Lo stato dei finanziamenti pubblici all’editoria dagli anni ‘70 ad oggi

  • Anni ‘70: il panorama editoriale non è florido, le vendite non salgono e c’erano pochi introiti pubblicitari. È un momento drammatico per l’editoria, solo cinque quotidiani in Italia chiudono il bilancio in attivo. Avvengono in questi anni alcune trasformazioni organizzative. Nelle redazioni entrano la fotocomposizione, i videoterminali e le nuove tecniche di impaginazione. Alcune categorie professionali, come i linotipisti e i correttori di bozze, scompaiono. Ma l’ambiente avverte l’esigenza di investimenti massicci per potersi rinnovare.

  • 1981: lo Stato interviene con la legge n. 416. La conseguenza è una riduzione dei poligrafici e la loro trasformazione in tecnici della produzione dei giornali.

  • Lo Stato finanzia la riconversione dei quotidiani, investendo tra l’81 e il ’90 circa mille miliardi di lire. Nonostante gli aiuti pubblici e l’innovazione i giornali hanno però ancora difficoltà nell’affrancarsi, non riescono ad allargare il pubblico, mentre la tv conquista sempre più spazio nel panorama dell’informazione, prendendo buona parte degli introiti pubblicitari.

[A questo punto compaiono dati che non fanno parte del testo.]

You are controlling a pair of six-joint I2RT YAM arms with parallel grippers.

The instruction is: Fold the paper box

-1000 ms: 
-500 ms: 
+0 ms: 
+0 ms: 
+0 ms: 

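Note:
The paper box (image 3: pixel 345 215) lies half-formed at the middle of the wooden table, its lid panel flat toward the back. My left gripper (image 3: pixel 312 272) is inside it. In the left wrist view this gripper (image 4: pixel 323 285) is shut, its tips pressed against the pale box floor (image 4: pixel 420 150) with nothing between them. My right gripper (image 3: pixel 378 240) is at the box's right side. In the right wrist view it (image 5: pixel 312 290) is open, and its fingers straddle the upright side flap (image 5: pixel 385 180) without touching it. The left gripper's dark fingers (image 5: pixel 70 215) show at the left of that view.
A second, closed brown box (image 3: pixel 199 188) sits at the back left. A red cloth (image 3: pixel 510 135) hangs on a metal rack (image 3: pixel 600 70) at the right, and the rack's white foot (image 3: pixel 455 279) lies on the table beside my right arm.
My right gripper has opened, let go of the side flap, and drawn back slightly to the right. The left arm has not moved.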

Ancora oggi lo Stato italiano sostiene l’editoria in modo consistente.

  • Sono 60 milioni di euro all’anno i contributi (diretti) concessi agli organi di partito.

  • Nella finanziaria 2007, il governo Prodi ha previsto un taglio del 7% dei fondi pubblici per le sei testate: il Manifesto, Liberazione e L’Unità, Europa, Il Secolo d’Italia, La Padania.

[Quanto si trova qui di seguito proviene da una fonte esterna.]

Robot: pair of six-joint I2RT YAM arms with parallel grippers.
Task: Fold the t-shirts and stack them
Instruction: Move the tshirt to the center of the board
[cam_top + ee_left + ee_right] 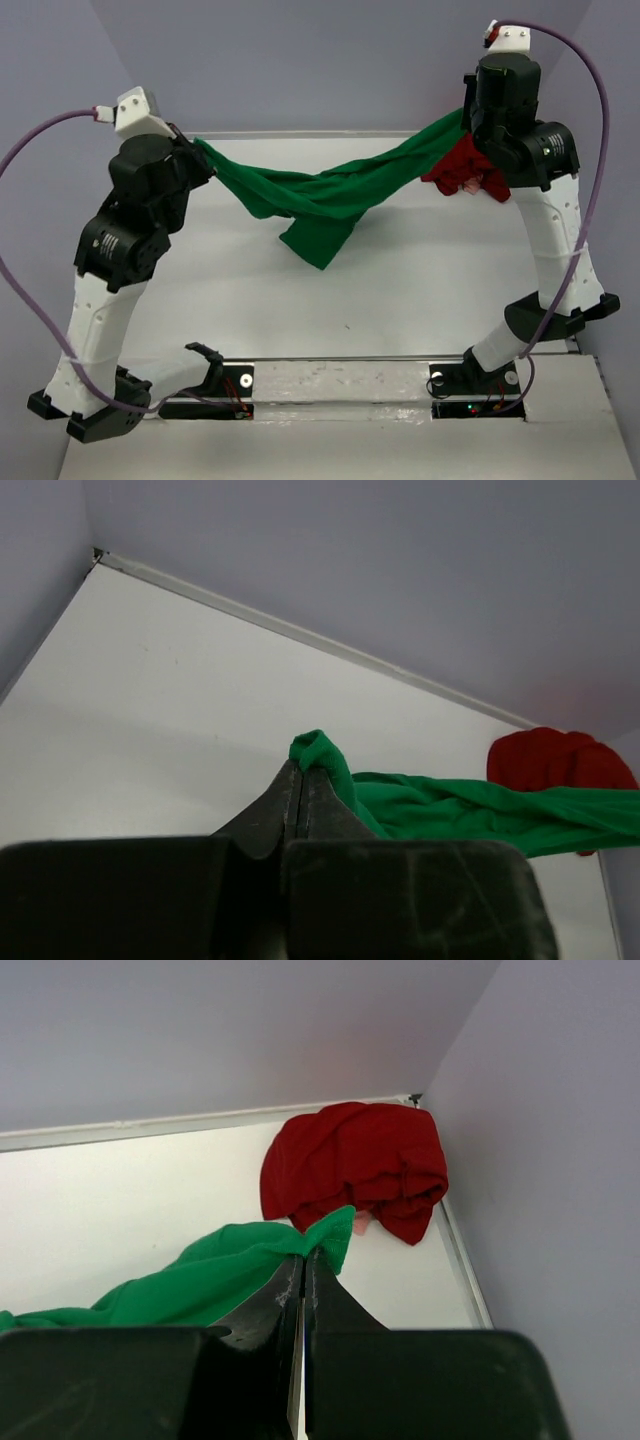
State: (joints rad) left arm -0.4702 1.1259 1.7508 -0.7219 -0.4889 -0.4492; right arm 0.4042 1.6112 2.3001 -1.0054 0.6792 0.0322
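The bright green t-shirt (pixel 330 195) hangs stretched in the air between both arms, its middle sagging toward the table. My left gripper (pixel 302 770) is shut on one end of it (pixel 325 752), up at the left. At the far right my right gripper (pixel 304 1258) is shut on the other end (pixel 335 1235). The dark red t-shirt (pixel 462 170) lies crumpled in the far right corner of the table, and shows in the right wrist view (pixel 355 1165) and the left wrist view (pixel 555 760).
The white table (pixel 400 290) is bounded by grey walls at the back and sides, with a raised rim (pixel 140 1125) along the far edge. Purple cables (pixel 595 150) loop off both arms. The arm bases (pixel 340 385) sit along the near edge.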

  • La maggior parte dei contributi (per lo più indiretti) va ai cosiddetti “giornali indipendenti”.

  • Resta l’incognita delle cooperative “fantasma”, cioè quei giornali che si riuniscono in cooperativa esclusivamente con l’intento di incassare i contributi pubblici, e così dopo le modifiche introdotte alla legge sull’editoria, l’Italia dal 2001 spende circa 667 milioni di euro all’anno [è da sottolineare il fatto che l’Italia e la Francia sono gli unici paesi in Europa a finanziare i propri giornali, ma la Francia lo fa spendendo 250 milioni l’anno e solo per i giornali politici.

  • I grandi gruppi editoriali, pur vendendo centinaia di migliaia di copie, godono di una quota maggioritaria della dotazione complessiva della legge per l’editoria, che secondo quanto scrive Beppe Lopez nel suo libro «La casta dei giornali», ammonterebbe a 450 milioni di euro di rimborsi per spese telefoniche, elettriche e postali, nonchè per la carta e per la riqualificazione professionale.

— 2004: La Repubblica-Espresso riceve 12 milioni di euro.

— RCS e Corriere della Sera 25 milioni di euro.

— Il sole 24 Ore 18 milioni di euro.

— La Mondadori 30 milioni di euro

I finanziamenti definiti “a pioggia”, dagli anni ‘70 ad oggi, non avrebbero fatto altro che favorire le grandi imprese editoriali, mettendo in difficoltà le piccole, chiudendo di fatto l’accesso al mercato editoriale e rafforzando il fenomeno della concentrazione.